The complement system does more than fight infection. It also helps clean up your body’s own dead and dying cells. When a cell undergoes programmed death (apoptosis), classical pathway proteins recognize it and tag it with complement fragments. Macrophages then clear these tagged cells quietly, without triggering a major inflammatory response. This housekeeping function prevents dead cell debris from accumulating in tissues, which could otherwise provoke autoimmune reactions.

What Happens When Complement Goes Wrong

Deficiencies in complement proteins lead to predictable problems depending on which part of the system is affected. People missing early classical pathway components (like C1, C2, or C4) are prone to autoimmune conditions, particularly lupus, likely because their bodies can’t efficiently clear immune complexes and dying cells. People missing late components (C5 through C9) can’t form the membrane attack complex and are highly susceptible to infections with encapsulated bacteria, especially Neisseria meningitidis, as well as Streptococcus pneumoniae and Haemophilus influenzae.

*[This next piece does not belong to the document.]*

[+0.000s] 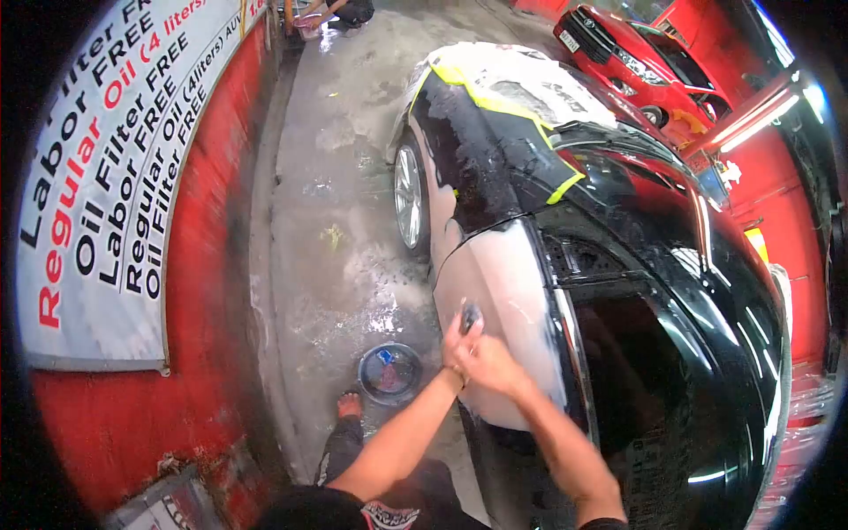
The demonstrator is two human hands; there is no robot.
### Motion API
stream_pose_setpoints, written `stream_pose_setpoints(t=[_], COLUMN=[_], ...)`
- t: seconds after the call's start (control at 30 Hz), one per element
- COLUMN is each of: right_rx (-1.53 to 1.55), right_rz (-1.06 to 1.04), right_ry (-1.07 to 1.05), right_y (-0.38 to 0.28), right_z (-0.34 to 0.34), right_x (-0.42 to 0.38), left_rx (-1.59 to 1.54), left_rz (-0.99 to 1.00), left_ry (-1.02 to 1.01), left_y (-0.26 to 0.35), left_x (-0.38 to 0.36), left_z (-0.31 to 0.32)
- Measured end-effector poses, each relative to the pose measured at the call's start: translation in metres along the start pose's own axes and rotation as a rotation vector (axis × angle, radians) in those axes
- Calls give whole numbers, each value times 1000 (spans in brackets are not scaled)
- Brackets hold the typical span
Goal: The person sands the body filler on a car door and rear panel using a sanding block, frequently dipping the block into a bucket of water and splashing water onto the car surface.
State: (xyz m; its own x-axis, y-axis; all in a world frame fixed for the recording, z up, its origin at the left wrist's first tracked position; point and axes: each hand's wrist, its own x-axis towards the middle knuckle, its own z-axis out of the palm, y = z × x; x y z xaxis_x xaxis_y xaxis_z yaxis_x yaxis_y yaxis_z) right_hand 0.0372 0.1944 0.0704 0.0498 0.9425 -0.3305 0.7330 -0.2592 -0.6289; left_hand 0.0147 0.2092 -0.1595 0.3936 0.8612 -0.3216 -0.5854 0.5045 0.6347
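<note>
My two hands meet in front of a black car's side panel (pixel 521 309), which has a pale grey-white patch over it. My left hand (pixel 454 347) is closed, with a small dark object (pixel 472 315) at its fingertips; its exact kind is too small to make out. Pressed close beside it, my right hand (pixel 491 362) has its fingers curled in. What the right fingers grip is hidden. On the wet floor to the left stands a dark round basin (pixel 364 389) holding water, a blue item (pixel 386 357) and something reddish.
White sheeting (pixel 539 84) edged with yellow-green tape (pixel 521 108) covers the car's front. A red wall (pixel 212 221) with a large sign (pixel 115 177) runs along the left. A red car (pixel 636 57) stands behind. Another person (pixel 353 11) crouches at the far end.
</note>
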Motion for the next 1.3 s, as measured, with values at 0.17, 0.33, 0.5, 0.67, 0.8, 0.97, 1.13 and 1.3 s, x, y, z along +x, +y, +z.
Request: stream_pose_setpoints(t=[0.17,0.33,0.5,0.67,0.8,0.97,1.13,1.3], right_rx=[-353,-430,-543,-578,-823,-800,-756,-899], right_rz=[-135,-294,-538,-611,-739,-658,-624,-516], right_ry=[20,-45,-77,-57,-134,-71,-1,103], right_y=[-33,-66,-57,-47,-42,-27,1,10], right_z=[-126,-208,-246,-268,-300,-343,-345,-335], right_x=[4,-31,-41,-44,-31,-5,23,37], left_rx=[1178,1041,1074,1114,1134,1140,1200,1198], left_rz=[407,454,401,233,479,411,349,440], left_ry=[178,354,413,309,201,179,278,128], left_y=[43,30,47,96,53,79,112,78], left_x=[-19,-102,-14,32,-95,-56,79,-79], left_z=[126,165,154,148,152,154,133,145])
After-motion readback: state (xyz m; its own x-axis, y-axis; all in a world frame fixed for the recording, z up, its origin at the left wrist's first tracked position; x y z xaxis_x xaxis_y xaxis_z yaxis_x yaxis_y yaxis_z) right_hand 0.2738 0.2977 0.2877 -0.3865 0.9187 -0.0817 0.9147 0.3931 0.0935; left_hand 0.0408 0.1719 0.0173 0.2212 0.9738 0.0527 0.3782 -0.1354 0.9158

On the other side, overactive or poorly regulated complement damages healthy tissue. When regulatory proteins fail, complement attacks the body’s own cells, contributing to conditions like a rare form of anemia where red blood cells are destroyed (paroxysmal nocturnal hemoglobinuria, or PNH) and certain kidney diseases.

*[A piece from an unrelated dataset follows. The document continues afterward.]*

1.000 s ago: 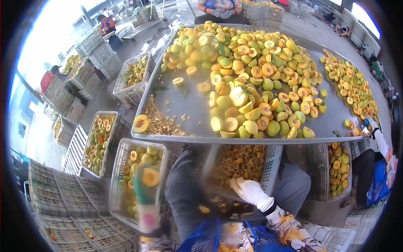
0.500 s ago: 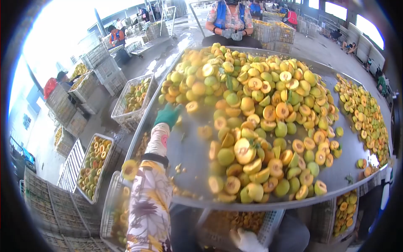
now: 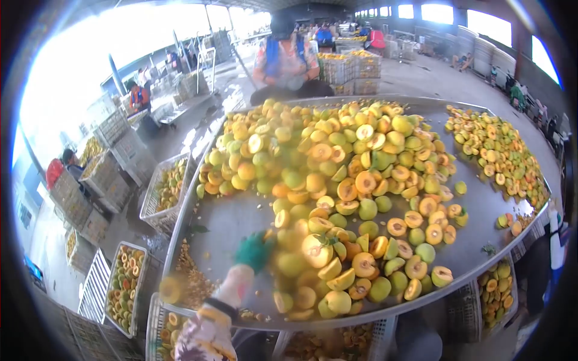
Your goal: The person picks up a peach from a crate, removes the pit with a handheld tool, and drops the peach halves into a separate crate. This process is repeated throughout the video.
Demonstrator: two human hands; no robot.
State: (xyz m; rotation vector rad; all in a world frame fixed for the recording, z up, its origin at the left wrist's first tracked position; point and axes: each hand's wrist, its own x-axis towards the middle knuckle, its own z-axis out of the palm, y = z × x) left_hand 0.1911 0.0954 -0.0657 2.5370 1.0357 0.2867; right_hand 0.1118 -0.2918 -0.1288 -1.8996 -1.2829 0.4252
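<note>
My left hand [image 3: 253, 251], in a green glove, is over the bare left part of a metal table [image 3: 223, 219]. Motion smears its fingers. Right beside it lies a large heap of halved yellow-green apricots [image 3: 364, 182], many with the cut face and stone hollow showing. To the left of my forearm is a scatter of small brown pits [image 3: 191, 277]. One apricot half [image 3: 170, 290] sits at the table's left edge. My right hand is out of view.
A second heap of fruit [image 3: 497, 153] lies on the table's right side. Crates of apricots [image 3: 126, 289] stand on the floor at left, and another crate [image 3: 334, 346] is under the front edge. A person in a blue vest [image 3: 286, 60] sits across the table.
My left hand has moved from the heap's left edge toward the table's near side. My white-gloved right hand, low under the table edge before, has left the view. The camera has tilted up.
</note>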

Medications That Target Complement

Understanding the complement system has led to drugs that deliberately block parts of the cascade. The most established approach targets C5, preventing it from being split and thereby stopping both inflammation (from C5a) and cell killing (from the MAC). Eculizumab was the first such drug, initially approved for PNH. A longer-acting version, ravulizumab, now treats PNH, myasthenia gravis (a condition where complement damages the connections between nerves and muscles), and a rare neurological condition called neuromyelitis optica. Ravulizumab is given intravenously every eight weeks after initial dosing.

A newer option, zilucoplan, is a small self-injected daily medication that also blocks C5 and was approved in 2023 for certain patients with myasthenia gravis. These drugs represent a growing class of therapies, and complement-targeted treatments are being explored across a range of inflammatory and autoimmune diseases.